If congress forceably takes money out of the economy and puts it back in based on political decisions it will make us poorer and kill jobs.
What to do as an encore?
Go to confession. Ask for forgiveness. Claim you were drinking heavily. Plead temporary Insanity.
All these would work better if Congress hadn’t done such a “stimulus” package a year ago and again with the TARP bailout.
The third time one tries the same thing makes it hard to claim ignorance. Still we are ahead of Japan and Argentina which did this for the decade of the 1990s in Japan’s case and several decades in Argentina’s. How did it work for them.
Now that the horse is (assumed) out of the barn, perhaps the best that can be done is insist on full transparency and a ban on congressmen and their families and staff going on the payroll of those entities they “stimulated.” And that lovely cash should not be allowed to flow to ACORN or other groups that play politics.

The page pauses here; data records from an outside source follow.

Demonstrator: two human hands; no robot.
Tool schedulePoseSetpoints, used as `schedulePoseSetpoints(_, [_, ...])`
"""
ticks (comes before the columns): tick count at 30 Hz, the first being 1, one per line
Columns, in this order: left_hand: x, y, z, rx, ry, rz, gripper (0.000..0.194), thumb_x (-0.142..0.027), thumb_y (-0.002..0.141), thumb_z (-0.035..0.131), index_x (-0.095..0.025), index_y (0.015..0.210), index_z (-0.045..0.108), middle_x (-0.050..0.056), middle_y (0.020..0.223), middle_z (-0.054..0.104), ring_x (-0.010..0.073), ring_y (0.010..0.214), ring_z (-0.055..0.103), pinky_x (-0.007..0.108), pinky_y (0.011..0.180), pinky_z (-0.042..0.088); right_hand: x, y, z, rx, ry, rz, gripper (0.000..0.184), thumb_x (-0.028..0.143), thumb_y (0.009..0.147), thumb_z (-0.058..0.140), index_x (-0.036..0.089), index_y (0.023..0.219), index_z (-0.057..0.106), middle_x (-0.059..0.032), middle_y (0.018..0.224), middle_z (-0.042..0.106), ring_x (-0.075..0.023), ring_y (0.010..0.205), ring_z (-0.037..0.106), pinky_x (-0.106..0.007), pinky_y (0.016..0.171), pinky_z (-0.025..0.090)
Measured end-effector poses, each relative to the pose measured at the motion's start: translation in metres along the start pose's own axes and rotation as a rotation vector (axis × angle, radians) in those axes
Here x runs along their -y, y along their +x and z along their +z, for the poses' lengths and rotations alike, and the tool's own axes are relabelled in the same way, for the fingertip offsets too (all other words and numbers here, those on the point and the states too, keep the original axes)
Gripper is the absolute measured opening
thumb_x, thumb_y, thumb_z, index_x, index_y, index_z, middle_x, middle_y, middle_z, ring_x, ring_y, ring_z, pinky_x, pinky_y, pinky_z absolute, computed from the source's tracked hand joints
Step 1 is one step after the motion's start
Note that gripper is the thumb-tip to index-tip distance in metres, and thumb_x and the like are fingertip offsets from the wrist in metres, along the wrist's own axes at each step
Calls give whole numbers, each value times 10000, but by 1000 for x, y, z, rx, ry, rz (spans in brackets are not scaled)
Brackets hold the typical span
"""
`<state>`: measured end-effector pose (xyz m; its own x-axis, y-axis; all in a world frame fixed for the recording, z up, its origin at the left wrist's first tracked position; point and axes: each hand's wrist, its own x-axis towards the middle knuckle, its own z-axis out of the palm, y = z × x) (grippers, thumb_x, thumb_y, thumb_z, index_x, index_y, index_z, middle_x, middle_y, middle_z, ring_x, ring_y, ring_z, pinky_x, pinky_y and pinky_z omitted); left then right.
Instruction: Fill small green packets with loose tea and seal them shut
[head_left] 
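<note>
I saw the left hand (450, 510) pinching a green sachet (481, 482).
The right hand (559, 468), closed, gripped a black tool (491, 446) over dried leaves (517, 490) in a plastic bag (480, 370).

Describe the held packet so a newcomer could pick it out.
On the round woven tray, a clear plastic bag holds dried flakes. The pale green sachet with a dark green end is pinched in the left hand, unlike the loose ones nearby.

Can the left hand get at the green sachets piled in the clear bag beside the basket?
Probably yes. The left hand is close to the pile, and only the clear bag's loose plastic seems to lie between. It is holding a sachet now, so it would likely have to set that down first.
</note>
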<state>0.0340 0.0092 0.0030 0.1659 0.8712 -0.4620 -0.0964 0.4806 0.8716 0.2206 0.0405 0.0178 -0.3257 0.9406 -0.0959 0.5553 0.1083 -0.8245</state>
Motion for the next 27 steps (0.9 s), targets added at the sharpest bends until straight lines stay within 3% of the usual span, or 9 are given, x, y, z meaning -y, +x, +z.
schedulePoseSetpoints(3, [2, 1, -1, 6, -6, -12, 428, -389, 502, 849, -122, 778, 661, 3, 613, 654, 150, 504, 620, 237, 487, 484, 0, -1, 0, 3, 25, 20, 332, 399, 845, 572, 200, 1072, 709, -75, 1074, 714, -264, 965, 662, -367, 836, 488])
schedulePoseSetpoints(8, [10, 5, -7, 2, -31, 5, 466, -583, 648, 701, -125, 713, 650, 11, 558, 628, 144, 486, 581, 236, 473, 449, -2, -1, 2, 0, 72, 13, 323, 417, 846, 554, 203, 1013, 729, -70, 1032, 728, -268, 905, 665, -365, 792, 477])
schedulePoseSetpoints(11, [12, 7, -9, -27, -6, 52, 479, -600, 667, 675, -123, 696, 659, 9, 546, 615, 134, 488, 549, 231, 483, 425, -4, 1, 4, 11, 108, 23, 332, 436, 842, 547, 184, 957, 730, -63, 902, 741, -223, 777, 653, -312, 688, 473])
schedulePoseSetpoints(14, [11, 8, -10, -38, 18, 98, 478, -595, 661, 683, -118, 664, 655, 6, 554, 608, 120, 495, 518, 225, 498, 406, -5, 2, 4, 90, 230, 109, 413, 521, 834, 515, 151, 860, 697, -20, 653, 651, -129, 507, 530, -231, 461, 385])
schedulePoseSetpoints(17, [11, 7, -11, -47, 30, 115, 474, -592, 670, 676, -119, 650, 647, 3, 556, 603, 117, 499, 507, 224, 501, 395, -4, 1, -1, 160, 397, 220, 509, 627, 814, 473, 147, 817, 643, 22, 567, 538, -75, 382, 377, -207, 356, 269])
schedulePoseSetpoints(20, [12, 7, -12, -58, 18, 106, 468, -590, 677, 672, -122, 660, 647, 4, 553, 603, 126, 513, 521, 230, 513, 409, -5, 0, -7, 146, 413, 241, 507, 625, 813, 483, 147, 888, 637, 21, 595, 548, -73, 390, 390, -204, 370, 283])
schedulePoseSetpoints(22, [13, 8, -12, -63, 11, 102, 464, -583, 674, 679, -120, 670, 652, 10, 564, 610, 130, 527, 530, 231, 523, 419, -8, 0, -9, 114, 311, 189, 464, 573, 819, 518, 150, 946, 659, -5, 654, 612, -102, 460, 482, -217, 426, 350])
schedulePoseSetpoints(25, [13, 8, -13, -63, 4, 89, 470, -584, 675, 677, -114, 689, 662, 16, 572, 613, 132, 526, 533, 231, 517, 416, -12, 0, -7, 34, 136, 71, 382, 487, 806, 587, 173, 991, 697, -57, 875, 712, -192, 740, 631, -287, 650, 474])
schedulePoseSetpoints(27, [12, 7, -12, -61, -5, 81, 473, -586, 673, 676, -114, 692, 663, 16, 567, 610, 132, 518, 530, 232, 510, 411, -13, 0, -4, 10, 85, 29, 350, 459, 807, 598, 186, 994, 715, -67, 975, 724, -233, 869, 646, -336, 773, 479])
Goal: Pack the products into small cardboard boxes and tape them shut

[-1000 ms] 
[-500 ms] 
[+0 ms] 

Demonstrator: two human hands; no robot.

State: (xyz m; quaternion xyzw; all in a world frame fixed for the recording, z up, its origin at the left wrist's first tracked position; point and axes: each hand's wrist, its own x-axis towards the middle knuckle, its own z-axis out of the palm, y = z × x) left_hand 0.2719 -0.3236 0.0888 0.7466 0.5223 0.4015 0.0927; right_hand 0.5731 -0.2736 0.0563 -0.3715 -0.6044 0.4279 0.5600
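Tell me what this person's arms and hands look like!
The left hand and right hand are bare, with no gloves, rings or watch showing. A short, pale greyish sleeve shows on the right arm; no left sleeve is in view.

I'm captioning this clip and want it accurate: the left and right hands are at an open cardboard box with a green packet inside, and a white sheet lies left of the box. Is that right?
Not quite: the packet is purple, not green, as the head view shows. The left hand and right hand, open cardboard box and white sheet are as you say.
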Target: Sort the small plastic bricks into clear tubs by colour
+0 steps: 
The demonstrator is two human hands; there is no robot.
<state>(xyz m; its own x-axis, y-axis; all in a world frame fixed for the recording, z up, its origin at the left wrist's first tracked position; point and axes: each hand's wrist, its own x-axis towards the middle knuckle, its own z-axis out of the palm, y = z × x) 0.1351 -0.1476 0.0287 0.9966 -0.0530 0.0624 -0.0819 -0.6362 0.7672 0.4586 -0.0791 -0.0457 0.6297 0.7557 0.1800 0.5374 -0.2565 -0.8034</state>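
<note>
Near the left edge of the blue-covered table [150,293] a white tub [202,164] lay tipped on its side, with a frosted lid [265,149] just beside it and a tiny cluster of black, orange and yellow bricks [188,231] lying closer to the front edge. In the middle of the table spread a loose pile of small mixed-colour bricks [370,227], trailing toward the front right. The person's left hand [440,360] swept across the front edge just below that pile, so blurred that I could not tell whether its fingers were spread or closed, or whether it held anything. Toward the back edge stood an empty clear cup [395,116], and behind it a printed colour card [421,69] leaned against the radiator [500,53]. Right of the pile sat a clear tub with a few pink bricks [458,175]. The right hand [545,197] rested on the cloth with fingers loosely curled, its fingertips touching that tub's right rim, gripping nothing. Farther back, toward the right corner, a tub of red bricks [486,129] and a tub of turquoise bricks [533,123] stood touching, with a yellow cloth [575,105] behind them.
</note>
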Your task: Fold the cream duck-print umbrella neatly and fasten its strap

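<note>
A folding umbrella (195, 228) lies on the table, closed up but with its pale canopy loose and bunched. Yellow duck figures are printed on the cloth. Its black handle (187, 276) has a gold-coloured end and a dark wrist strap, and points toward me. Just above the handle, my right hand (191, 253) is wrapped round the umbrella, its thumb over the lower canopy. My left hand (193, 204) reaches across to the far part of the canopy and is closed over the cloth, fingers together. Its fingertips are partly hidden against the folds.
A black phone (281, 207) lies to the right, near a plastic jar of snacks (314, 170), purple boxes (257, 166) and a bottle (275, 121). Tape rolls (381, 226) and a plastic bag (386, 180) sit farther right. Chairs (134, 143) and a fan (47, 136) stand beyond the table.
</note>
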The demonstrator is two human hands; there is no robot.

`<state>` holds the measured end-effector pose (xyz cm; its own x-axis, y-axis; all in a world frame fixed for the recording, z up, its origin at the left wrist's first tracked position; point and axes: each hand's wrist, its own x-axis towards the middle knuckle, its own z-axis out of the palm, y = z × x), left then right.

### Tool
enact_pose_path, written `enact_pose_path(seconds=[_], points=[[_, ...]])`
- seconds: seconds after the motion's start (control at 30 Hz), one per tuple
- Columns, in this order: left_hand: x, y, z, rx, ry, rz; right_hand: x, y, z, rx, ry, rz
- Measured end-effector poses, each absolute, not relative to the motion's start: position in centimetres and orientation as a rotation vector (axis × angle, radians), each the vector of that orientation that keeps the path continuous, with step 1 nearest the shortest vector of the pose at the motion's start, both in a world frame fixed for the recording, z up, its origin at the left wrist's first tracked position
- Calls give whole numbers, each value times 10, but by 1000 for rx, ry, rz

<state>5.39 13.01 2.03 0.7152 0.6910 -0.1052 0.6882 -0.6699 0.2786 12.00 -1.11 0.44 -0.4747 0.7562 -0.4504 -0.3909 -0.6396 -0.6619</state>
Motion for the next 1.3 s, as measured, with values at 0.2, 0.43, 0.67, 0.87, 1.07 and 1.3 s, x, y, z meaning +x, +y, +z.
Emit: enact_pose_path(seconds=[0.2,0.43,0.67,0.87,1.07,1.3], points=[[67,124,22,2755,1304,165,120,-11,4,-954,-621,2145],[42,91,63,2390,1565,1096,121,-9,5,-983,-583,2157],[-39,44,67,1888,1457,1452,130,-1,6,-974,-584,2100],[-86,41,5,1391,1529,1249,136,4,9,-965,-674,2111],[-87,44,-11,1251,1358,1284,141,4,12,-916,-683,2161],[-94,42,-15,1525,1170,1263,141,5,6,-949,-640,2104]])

Should congress want economic growth and a better stock market? Make the 15% capital gains and dividend tax rates permanent. Allow companies to expense new investment, cut the corporate capital gains tax rate which stands at 35% to 15%, allow repatriation of overseas earnings with a 5% vig for the government rather than one as high as 35%. Get out of the way of people who actually create jobs and wealth. Privatize Fannie Mae and Freddie Mac and undo the damage of Sarbanes-Oxley and the “Community Reinvestment Act. Begin to undo the damage you have done the economy before you ask how to help again.